====== DATASET SECTION ======
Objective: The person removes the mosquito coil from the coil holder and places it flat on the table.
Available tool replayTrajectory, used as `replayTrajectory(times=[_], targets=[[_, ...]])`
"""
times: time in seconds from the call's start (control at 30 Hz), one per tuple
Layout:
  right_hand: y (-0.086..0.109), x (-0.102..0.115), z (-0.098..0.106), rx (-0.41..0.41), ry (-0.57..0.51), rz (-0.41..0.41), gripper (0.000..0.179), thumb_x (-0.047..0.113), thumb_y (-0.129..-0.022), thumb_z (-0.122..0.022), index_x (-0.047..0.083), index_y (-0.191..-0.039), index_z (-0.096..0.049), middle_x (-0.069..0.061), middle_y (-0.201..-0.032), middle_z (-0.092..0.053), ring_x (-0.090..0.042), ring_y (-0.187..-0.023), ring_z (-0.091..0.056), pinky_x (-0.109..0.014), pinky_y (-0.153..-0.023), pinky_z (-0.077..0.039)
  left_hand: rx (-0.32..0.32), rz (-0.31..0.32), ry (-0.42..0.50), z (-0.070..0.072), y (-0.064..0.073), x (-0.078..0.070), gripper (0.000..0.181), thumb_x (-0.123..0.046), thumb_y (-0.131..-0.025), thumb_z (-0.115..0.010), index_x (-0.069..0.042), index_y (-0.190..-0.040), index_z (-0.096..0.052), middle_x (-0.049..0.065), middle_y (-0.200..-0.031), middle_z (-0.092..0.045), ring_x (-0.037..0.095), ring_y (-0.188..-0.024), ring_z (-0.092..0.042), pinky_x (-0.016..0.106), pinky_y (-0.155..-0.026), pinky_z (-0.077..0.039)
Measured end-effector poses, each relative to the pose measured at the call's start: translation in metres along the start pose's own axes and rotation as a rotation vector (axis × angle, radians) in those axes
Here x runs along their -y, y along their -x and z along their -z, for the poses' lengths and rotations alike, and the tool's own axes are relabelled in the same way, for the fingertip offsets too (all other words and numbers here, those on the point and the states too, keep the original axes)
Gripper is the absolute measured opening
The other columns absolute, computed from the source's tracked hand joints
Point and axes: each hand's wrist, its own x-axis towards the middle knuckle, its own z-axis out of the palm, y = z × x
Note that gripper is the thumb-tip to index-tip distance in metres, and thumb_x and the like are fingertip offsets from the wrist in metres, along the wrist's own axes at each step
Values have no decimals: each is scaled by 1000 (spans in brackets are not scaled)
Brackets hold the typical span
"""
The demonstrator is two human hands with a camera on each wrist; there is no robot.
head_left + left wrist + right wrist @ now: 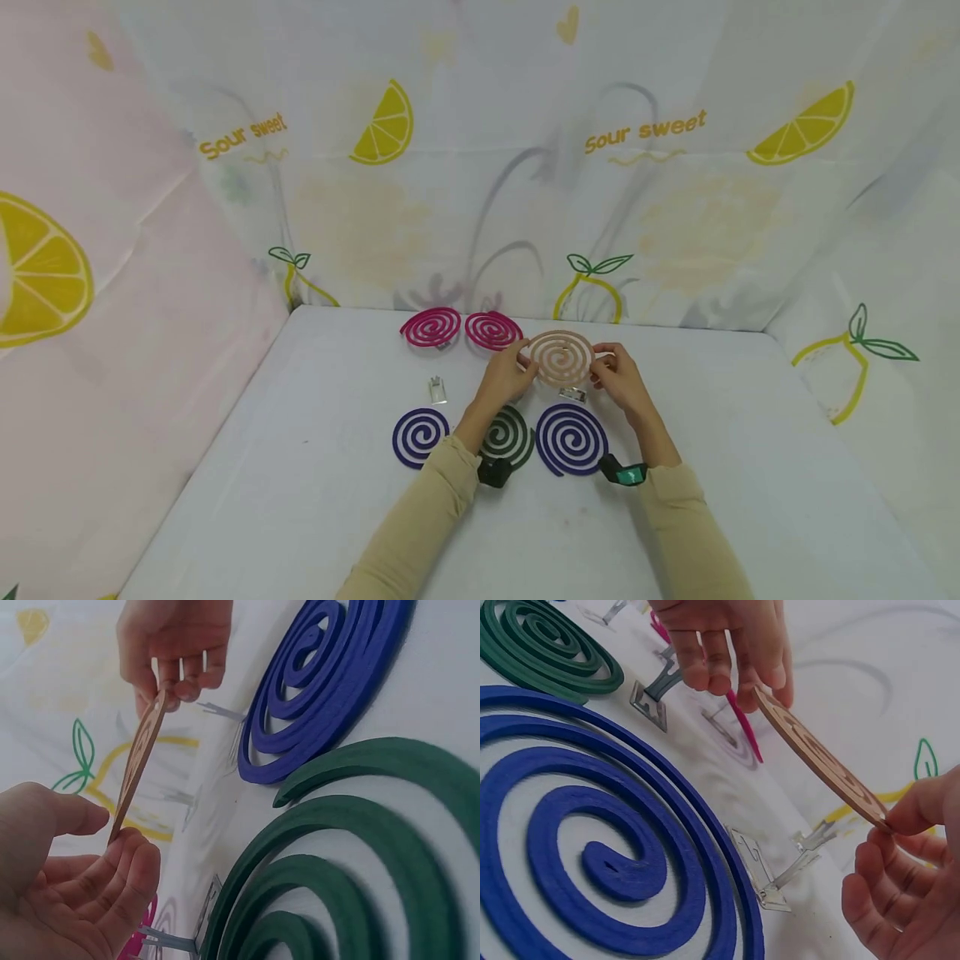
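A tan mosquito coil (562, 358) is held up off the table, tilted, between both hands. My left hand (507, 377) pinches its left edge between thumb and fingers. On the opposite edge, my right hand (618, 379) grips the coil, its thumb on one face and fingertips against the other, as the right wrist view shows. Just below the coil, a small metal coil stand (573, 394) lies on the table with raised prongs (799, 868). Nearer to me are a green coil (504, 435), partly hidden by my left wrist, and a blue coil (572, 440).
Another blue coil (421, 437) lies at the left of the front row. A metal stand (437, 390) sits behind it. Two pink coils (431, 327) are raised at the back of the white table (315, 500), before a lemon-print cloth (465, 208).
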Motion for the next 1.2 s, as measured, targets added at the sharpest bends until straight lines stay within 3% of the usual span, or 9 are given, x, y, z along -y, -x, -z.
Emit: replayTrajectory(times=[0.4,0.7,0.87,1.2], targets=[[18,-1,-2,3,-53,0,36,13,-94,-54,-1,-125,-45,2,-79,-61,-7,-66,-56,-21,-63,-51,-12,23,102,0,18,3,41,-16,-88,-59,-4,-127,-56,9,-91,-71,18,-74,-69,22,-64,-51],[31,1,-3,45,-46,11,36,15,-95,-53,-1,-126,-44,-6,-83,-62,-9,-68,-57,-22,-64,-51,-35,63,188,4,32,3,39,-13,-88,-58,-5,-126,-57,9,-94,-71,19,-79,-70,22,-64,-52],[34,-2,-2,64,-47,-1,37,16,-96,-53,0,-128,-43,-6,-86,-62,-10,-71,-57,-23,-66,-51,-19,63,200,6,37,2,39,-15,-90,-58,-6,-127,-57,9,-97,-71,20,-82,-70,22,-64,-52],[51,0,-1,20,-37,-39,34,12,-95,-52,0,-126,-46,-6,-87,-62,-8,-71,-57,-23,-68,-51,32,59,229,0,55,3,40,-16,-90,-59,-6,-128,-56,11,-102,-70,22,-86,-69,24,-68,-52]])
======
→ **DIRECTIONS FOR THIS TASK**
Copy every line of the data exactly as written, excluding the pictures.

→ **COMPLETED EXERCISE**
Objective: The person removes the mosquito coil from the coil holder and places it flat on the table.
Available tool replayTrajectory, used as `replayTrajectory(times=[_], targets=[[_, ...]])`
"""
times: time in seconds from the call's start (control at 30 Hz), one per tuple
Layout:
  right_hand: y (-0.086..0.109), x (-0.102..0.115), z (-0.098..0.106), rx (-0.41..0.41), ry (-0.57..0.51), rz (-0.41..0.41), gripper (0.000..0.179), thumb_x (-0.047..0.113), thumb_y (-0.129..-0.022), thumb_z (-0.122..0.022), index_x (-0.047..0.083), index_y (-0.191..-0.039), index_z (-0.096..0.049), middle_x (-0.069..0.061), middle_y (-0.201..-0.032), middle_z (-0.092..0.053), ring_x (-0.090..0.042), ring_y (-0.187..-0.023), ring_z (-0.091..0.056), pinky_x (-0.109..0.014), pinky_y (-0.153..-0.023), pinky_z (-0.077..0.039)
  left_hand: rx (-0.32..0.32), rz (-0.31..0.32), ry (-0.42..0.50), z (-0.070..0.072), y (-0.064..0.073), x (-0.078..0.070), gripper (0.000..0.181), thumb_x (-0.123..0.046), thumb_y (-0.131..-0.025), thumb_z (-0.115..0.010), index_x (-0.069..0.042), index_y (-0.190..-0.040), index_z (-0.096..0.052), middle_x (-0.049..0.065), middle_y (-0.200..-0.031), middle_z (-0.092..0.045), ring_x (-0.037..0.095), ring_y (-0.188..-0.024), ring_z (-0.092..0.042), pinky_x (-0.016..0.106), pinky_y (-0.155..-0.026), pinky_z (-0.077..0.039)
Measured end-effector poses, each relative to the pose measured at the call's start: translation in metres along the start pose's own axes and rotation as a rotation vector (axis × angle, radians) in those axes
Here x runs along their -y, y along their -x and z along their -z, for the poses' lengths and rotations alike, and the tool's own axes are relabelled in the same way, for the fingertip offsets too (all other words and numbers here, those on the point and the states too, keep the original axes)
Gripper is the absolute measured opening
The other columns absolute, computed from the source's tracked hand joints
Point and axes: each hand's wrist, its own x-axis towards the middle knuckle, its own z-axis out of the palm, y = z × x
Note that gripper is the thumb-tip to index-tip distance in metres, and thumb_x and the like are fingertip offsets from the wrist in metres, along the wrist's own axes at each step
Values have no decimals: each is scaled by 1000 (spans in brackets are not scaled)
Brackets hold the typical span
"""
The demonstrator is two human hands with a camera on each wrist; there is no robot.
head_left + left wrist + right wrist @ now: 
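A tan mosquito coil (562, 358) is held up off the table, tilted, between both hands. My left hand (507, 377) pinches its left edge between thumb and fingers. On the opposite edge, my right hand (618, 379) grips the coil, its thumb on one face and fingertips against the other, as the right wrist view shows. Just below the coil, a small metal coil stand (573, 394) lies on the table with raised prongs (799, 868). Nearer to me are a green coil (504, 435), partly hidden by my left wrist, and a blue coil (572, 440).
Another blue coil (421, 437) lies at the left of the front row. A metal stand (437, 390) sits behind it. Two pink coils (431, 327) are raised at the back of the white table (315, 500), before a lemon-print cloth (465, 208).
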Motion for the next 1.2 s, as measured, targets added at the sharpest bends until straight lines stay within 3% of the usual span, or 9 are given, x, y, z along -y, -x, -z.
Emit: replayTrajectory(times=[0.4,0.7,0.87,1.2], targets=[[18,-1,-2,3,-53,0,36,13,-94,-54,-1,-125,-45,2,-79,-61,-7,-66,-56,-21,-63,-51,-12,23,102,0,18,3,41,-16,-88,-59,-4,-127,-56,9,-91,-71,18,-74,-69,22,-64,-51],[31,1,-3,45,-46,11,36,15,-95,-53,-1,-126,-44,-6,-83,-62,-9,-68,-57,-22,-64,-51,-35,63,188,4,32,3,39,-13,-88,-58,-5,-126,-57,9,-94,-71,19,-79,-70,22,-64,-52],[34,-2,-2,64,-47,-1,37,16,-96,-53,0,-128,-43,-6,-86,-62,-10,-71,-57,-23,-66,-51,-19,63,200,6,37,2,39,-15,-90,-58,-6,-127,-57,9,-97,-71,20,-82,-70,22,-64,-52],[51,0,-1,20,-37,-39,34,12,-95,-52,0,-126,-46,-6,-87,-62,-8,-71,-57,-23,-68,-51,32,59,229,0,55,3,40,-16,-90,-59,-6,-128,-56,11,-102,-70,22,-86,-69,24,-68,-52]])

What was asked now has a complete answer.